Почуяв брешь, Дзен немедленно в нее протиснулся.
– С нами они тоже вели себя очень надменно. Мы запросили акт вскрытия – рутинная процедура, акт нужен для правильного составления отчета, – но получили категорический отказ. Они даже не потрудились для приличия придумать объяснение! По непонятной причине они считают, что это дело принадлежит им. Мне бы чертовски хотелось доказать, что они ошибаются, поэтому, если вы можете мне чем-нибудь помочь, я был бы вам чрезвычайно признателен. Например, какова причина смерти?
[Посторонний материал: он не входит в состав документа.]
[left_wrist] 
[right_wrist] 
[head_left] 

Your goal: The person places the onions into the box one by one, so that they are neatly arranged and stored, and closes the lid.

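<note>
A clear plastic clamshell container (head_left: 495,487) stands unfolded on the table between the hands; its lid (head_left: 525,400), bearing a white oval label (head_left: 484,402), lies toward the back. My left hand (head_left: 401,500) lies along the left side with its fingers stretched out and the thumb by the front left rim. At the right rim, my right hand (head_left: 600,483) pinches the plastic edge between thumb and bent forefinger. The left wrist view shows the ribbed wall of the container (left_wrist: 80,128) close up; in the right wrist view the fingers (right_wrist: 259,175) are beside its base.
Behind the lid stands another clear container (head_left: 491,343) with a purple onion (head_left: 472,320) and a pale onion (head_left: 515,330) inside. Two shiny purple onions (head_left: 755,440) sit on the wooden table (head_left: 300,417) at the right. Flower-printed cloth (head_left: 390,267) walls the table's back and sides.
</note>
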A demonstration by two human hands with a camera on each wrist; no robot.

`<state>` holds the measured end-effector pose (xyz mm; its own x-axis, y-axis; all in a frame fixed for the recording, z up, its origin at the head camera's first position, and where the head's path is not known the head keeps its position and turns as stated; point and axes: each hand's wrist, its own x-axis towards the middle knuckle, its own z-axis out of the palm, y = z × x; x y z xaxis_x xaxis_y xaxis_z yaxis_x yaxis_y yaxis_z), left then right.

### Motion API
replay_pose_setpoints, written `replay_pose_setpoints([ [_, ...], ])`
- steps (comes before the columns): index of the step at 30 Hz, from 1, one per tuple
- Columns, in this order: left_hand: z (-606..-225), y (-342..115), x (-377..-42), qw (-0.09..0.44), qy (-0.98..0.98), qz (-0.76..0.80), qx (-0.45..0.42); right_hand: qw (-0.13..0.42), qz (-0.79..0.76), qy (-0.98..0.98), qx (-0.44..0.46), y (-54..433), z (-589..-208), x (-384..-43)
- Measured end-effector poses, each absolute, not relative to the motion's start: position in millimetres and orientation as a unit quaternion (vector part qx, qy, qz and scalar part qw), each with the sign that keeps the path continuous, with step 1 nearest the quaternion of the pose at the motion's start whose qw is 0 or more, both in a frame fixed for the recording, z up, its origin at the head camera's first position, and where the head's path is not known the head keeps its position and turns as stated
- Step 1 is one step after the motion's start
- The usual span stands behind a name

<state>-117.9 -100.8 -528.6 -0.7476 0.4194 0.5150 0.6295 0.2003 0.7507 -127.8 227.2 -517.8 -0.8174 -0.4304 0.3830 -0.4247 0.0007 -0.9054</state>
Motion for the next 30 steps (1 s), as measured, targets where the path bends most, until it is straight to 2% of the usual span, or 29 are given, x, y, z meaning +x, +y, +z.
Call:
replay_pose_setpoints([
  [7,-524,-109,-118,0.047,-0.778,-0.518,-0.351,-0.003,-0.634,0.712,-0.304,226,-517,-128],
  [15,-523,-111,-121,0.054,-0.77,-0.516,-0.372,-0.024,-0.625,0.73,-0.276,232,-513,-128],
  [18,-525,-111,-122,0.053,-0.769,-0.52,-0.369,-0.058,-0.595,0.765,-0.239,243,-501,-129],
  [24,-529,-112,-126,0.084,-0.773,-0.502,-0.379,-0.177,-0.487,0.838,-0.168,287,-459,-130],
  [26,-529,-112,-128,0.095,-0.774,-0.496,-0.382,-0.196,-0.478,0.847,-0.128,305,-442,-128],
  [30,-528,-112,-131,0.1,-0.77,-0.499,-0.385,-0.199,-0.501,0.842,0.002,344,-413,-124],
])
– Определенно сказать нельзя. На теле были множественные рваные раны и ссадины, что не удивительно, учитывая обстоятельства, но степень его разложения не позволила в ходе предварительного осмотра сделать безоговорочные выводы. Мы как раз собирались пригласить судмедэкспертов для дальнейших исследований, однако тут-то и случился Aktion .
– А что насчет опознания?
– Опять же неопределенно. Лицо сильно повреждено, но идентификация по зубам могла бы дать результат – если бы нам позволили ее провести.
– А одежда?
Вернер Хаберль кивнул.
– Это, пожалуй, самое интересное. Заметьте, это не была военная форма. Факт немаловажный. Поскольку сухой холодный воздух в тех туннелях препятствует гниению, первой мыслью, естественно, было, что это один из наших павших героев. Или, точнее, – ваших.
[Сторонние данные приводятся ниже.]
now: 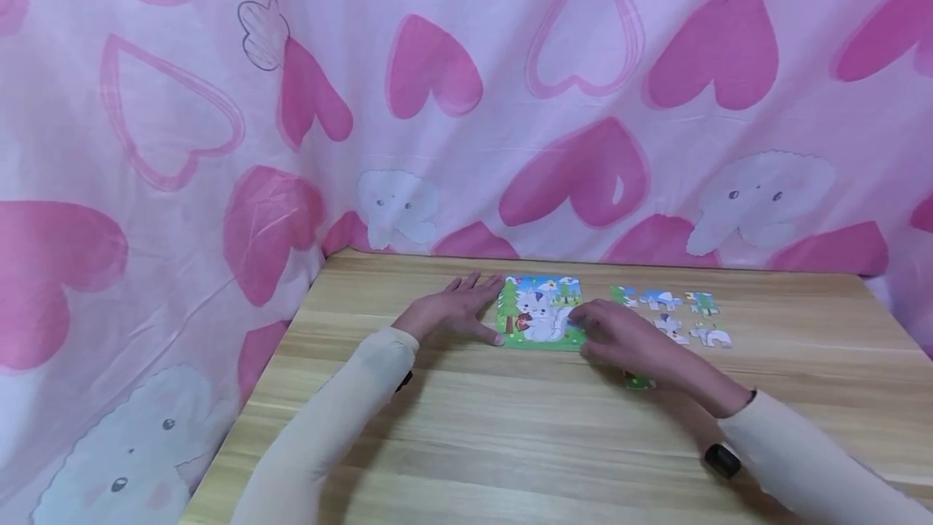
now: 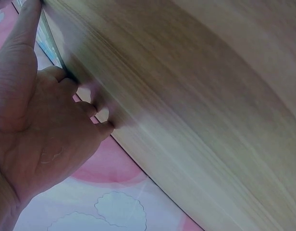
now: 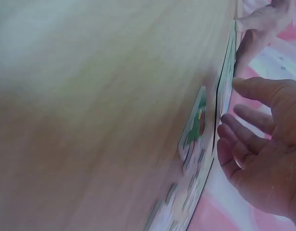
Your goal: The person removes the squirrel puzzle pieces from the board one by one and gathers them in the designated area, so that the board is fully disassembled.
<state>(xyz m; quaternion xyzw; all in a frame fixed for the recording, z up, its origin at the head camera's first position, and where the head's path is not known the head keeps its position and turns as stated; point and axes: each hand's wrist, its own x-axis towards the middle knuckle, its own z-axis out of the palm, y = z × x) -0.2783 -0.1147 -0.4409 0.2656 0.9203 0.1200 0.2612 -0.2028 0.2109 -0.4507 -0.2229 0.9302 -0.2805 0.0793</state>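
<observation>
A rectangular jigsaw puzzle picture (image 1: 535, 318) of a white animal on grass lies flat near the back of the wooden table. My left hand (image 1: 461, 311) is at its left side, fingers spread and fairly straight, with fingertips and thumb right at the edge. At the right edge my right hand (image 1: 628, 337) reaches over, its fingertips overlapping the picture's border. The right wrist view has that hand's fingers (image 3: 249, 137) loosely bent and the thumb apart, nothing showing between them. Loose puzzle pieces (image 1: 662, 300) lie beyond the right hand, some partly hidden by it.
One green piece (image 1: 639, 382) lies in front of the right hand, partly covered by it. Another piece (image 1: 710, 336) is at the right of the loose group. A pink curtain (image 1: 466, 136) with hearts hangs along the table's back edge.
</observation>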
– Значит, труп пролежал там довольно долго?
– Исходя из состояния мышц и внутренних органов, патологоанатом приблизительно оценил время, прошедшее с момента смерти, в двадцать лет, но допускает, что оно может быть и гораздо больше. Однако этот человек не жертва войны. Его одежда была сделана из синтетического волокна, имела более современный покрой, определенно не относящийся к периоду Первой мировой, и состояла только из брюк, рубашки, белья и носков. Ни обуви, ни куртки. Более того, все ярлыки с одежды были срезаны, и ни в карманах, ни рядом с трупом не найдено никаких личных вещей.
– Иными словами…
– Иными словами, мы, очевидно, имеем дело со следующим сценарием: молодой человек – патологоанатом определил его возраст в момент смерти примерно между двадцатью и двадцатью пятью годами – вошел в туннель один, в легкой летней одежде без каких-либо товарных ярлыков, без обуви и разбился насмерть вследствие падения.